What needs to be done »
With the images excluded, set down every line of the listing below exactly.

Supplied records »

=== Begin Enclosure ===

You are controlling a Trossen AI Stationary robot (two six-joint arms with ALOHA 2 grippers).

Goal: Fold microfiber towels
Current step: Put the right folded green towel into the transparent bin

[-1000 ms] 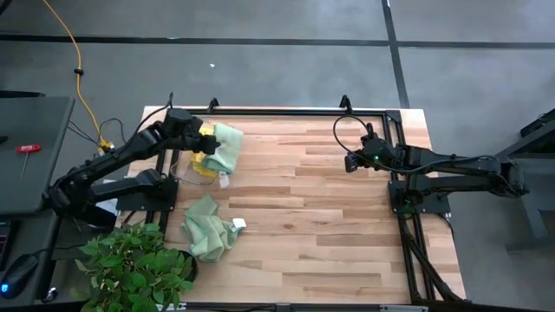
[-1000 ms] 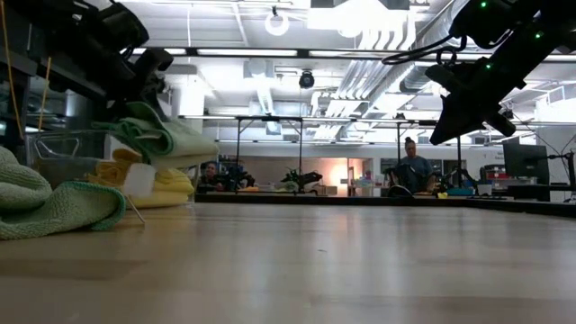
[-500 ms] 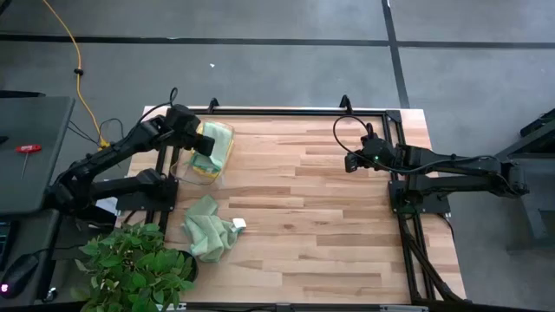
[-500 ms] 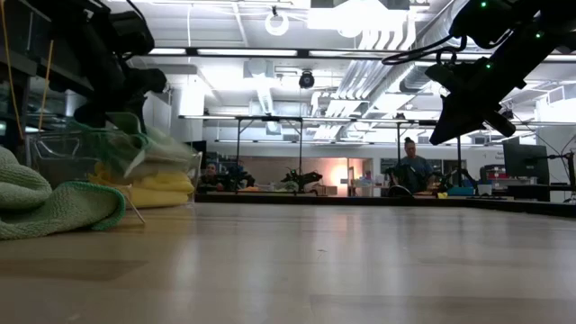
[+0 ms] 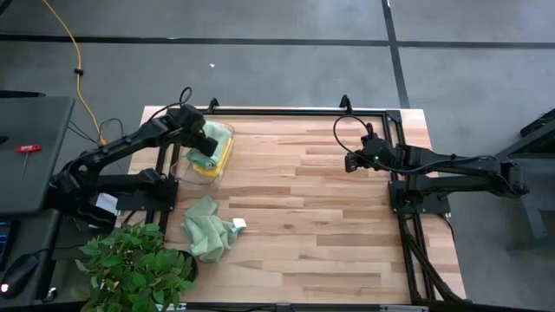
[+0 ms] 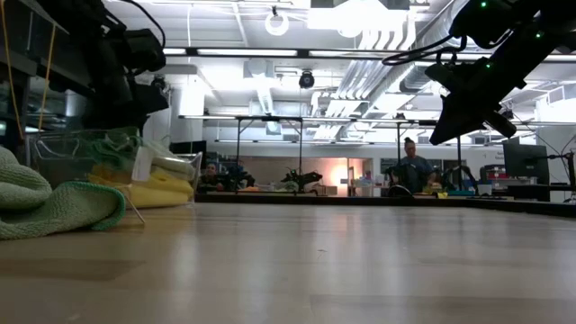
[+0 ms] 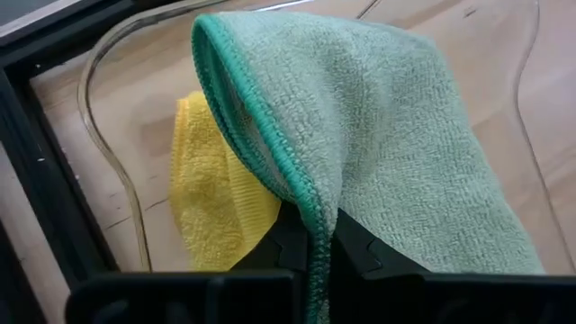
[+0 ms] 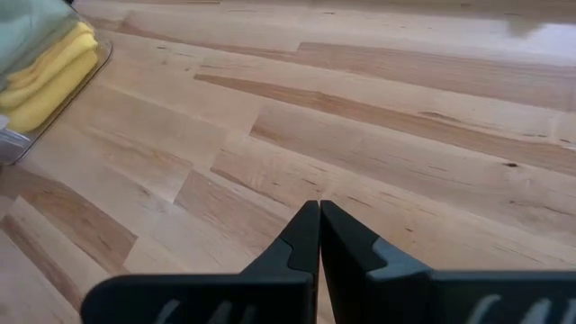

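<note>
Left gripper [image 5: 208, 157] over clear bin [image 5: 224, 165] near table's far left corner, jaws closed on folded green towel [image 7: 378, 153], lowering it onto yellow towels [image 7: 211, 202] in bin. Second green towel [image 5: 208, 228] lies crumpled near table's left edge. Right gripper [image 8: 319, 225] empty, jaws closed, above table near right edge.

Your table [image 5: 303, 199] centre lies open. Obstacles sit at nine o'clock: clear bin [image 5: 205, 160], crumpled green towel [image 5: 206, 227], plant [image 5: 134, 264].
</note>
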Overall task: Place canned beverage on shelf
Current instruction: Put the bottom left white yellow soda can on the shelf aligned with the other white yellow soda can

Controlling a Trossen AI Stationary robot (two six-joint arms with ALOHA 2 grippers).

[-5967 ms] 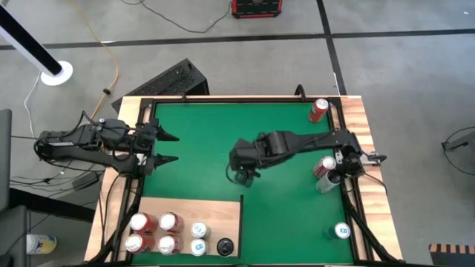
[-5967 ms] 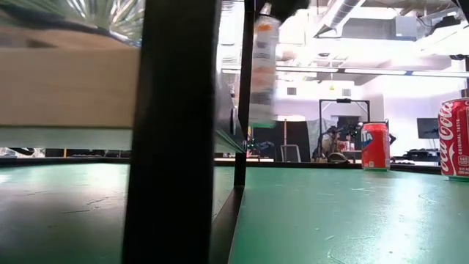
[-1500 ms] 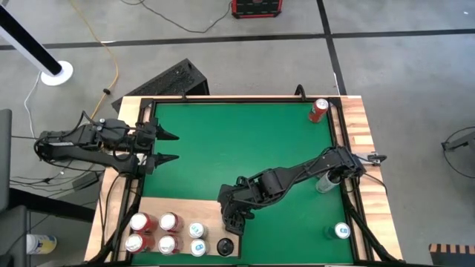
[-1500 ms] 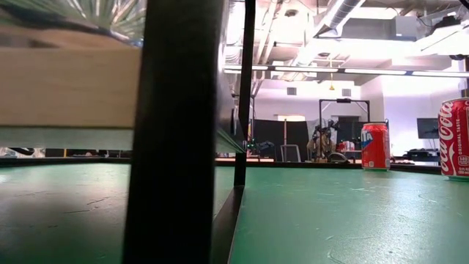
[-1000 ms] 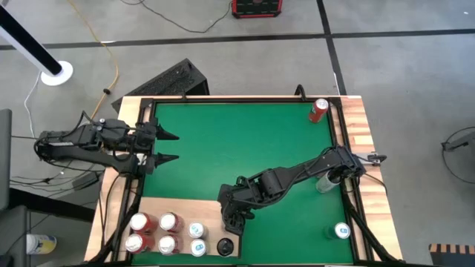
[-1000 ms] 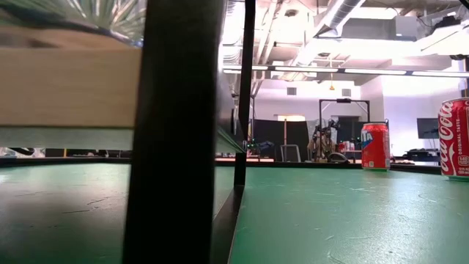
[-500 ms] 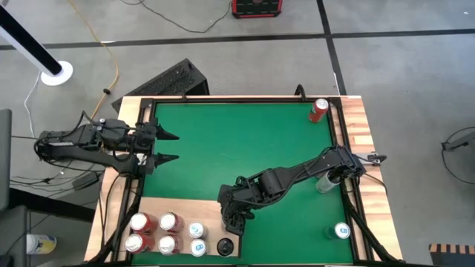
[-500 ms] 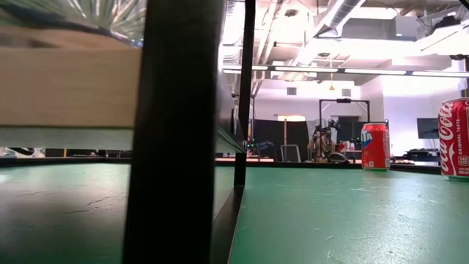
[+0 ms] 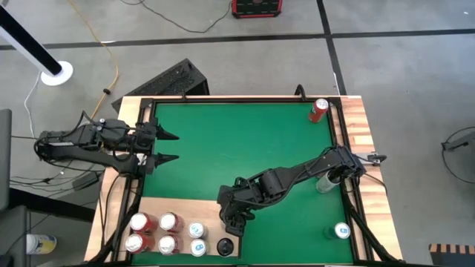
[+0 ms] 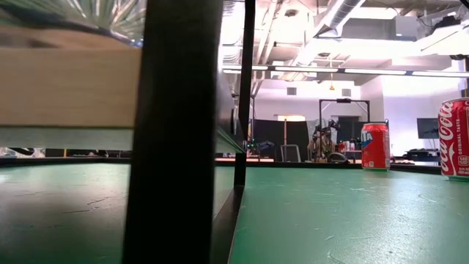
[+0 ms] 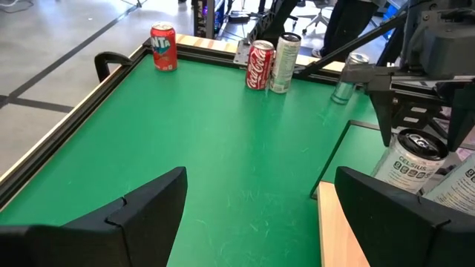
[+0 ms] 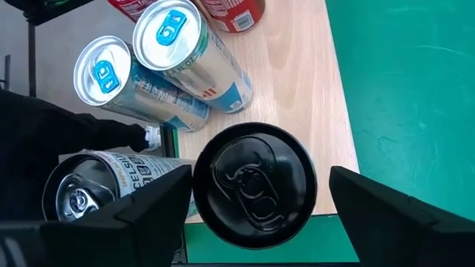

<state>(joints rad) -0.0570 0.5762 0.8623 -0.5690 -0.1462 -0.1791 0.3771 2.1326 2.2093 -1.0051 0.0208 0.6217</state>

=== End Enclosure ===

Reply »
You are controlling a Trossen AI Stationary robot (two six-joint arms with ALOHA 2 grippers).

Goal: Fold microfiber towels
Current step: Put the right folded green towel into the transparent bin

[-1000 ms] 
[-1000 ms] 
[-500 ms] 
[-500 ms] 
[+0 ms] 
[+0 ms] 
[+0 ms] 
[+0 ms] 

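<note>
Left gripper [image 5: 208, 157] over clear bin [image 5: 224, 165] near table's far left corner, jaws closed on folded green towel [image 7: 378, 153], lowering it onto yellow towels [image 7: 211, 202] in bin. Second green towel [image 5: 208, 228] lies crumpled near table's left edge. Right gripper [image 8: 319, 225] empty, jaws closed, above table near right edge.

Your table [image 5: 303, 199] centre lies open. Obstacles sit at nine o'clock: clear bin [image 5: 205, 160], crumpled green towel [image 5: 206, 227], plant [image 5: 134, 264].
</note>
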Overall task: Place canned beverage on shelf
Current instruction: Put the bottom left white yellow soda can on the shelf aligned with the other white yellow soda can

Controlling a Trossen AI Stationary robot (two six-joint arms with ALOHA 2 grippers).

[-5967 ms] 
[-5967 ms] 
[-1500 ms] 
[-1500 ms] 
[-1000 ms] 
[-1000 ms] 
[-500 ms] 
[-500 ms] 
[+0 ms] 
[+0 ms] 
[+0 ms] 
[+0 ms] 

<state>(joints rad) -0.0570 0.5762 0.8623 -0.5690 -0.1462 -0.1791 0.3771 2.1326 2.2093 -1.0051 0.0208 0.6217</state>

Here the answer is complete.